On Fri, Oct 25, 2013 at 11:03:27AM -0400, Christopher Jones wrote:
I just wanted to thank the list members for giving me some great advice on working with my ISP to deal with the DMCA nastygrams. I restricted my exit policy to allow most legitimate TCP services and block the rest, which should hopefully disincentivize those damn P2P users from picking my relay as an exit in most cases.
If you want to go even more conservative, you could allow just 80 and 443. It would still be useful to many people, and be even less likely to draw dmca complaints. Something to consider for the future if you need another step in the negotiation.
Does the Tor project run a database to track abuse complaints? Could be useful in terms of uncovering who the largest pains in the ass are (mine was from Irdeto on behalf on NBC Universal), as well as organizing targeted campaigns to put pressure on companies like Irdeto to at least perform some due diligence and not send out DMCA originating from exit relays. If not, maybe I?ll start working on a project to do so if there isn?t something else like it elsewhere.
Lunar's pointer to Chilling Effects is a good one.

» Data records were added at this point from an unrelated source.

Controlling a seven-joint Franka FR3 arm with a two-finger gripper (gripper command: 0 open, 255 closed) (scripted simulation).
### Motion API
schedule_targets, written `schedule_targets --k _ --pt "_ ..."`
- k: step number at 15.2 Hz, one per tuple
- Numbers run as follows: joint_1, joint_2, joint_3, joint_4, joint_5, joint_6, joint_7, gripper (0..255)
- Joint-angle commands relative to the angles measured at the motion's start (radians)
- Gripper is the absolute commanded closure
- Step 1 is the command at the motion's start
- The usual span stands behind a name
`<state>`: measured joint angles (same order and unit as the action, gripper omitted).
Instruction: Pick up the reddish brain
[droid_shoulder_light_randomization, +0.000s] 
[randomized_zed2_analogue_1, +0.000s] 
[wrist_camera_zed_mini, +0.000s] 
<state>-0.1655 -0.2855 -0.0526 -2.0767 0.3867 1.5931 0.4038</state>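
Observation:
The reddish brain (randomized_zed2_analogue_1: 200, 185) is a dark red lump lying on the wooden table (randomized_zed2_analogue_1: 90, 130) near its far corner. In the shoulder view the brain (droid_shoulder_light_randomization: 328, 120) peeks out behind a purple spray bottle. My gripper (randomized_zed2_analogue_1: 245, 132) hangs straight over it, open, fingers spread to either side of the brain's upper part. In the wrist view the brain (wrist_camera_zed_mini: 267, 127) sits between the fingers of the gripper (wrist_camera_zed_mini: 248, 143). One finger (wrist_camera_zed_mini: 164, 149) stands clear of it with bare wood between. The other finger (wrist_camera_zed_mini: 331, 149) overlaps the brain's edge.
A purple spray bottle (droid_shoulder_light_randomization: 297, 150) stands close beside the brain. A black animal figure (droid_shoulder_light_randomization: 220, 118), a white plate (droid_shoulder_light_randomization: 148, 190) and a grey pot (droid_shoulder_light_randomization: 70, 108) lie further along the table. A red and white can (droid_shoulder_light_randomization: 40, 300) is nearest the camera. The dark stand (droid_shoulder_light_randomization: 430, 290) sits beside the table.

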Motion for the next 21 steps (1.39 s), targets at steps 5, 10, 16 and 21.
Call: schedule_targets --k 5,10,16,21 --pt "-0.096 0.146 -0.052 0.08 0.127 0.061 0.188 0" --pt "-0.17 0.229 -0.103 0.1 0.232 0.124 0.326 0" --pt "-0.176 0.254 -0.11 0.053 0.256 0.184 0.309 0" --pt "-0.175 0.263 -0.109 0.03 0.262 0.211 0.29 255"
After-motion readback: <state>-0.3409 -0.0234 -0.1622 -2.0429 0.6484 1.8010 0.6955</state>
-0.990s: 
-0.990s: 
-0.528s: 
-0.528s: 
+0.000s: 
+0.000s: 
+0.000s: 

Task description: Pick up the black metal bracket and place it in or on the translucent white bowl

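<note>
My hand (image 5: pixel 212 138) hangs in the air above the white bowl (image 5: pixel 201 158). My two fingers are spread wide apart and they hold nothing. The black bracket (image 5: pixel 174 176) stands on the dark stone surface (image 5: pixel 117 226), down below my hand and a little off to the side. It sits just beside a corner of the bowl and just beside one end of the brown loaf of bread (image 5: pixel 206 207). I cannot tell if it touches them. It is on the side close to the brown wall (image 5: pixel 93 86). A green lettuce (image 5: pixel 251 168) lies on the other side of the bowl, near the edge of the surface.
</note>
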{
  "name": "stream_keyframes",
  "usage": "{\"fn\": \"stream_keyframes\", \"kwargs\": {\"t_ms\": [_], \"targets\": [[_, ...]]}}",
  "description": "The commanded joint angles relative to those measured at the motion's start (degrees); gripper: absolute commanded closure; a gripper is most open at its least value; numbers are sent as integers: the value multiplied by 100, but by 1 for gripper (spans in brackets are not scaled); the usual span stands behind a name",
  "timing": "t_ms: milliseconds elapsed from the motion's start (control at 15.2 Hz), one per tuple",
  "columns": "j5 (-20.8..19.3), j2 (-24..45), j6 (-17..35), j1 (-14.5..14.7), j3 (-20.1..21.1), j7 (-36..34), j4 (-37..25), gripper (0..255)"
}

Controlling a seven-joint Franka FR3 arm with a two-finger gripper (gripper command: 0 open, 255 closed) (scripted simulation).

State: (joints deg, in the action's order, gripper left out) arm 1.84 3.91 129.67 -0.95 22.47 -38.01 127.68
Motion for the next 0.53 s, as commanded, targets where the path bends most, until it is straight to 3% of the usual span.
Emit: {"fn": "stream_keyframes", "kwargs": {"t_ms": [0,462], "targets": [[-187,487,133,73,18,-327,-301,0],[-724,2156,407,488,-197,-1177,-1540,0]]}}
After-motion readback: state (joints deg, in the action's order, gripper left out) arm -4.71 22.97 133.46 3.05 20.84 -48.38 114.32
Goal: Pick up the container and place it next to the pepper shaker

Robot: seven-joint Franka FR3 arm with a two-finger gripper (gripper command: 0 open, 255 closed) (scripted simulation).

But see also this mail from the distant past: https://lists.torproject.org/pipermail/tor-talk/2005-October/016301.html
You see, if somebody sends you a DMCA takedown knowing that it doesn't apply to you, then *they're* breaking the law. So in theory you could notify them that you've got safe harbor under DMCA 512(a) and would they kindly stop harrassing you, and then when they send the next letter you can countersue. Somebody should do this someday, but it will be an involved and messy process. On the plus side, some large universities have successfully used this approach (or more precisely, the threat of using it) to stop the bigger DMCA bullies from wasting their time. On the minus side, you as a customer of your ISP don't get to make this decision, at least not by yourself, because your main problem is the policy of your ISP, not any actual laws.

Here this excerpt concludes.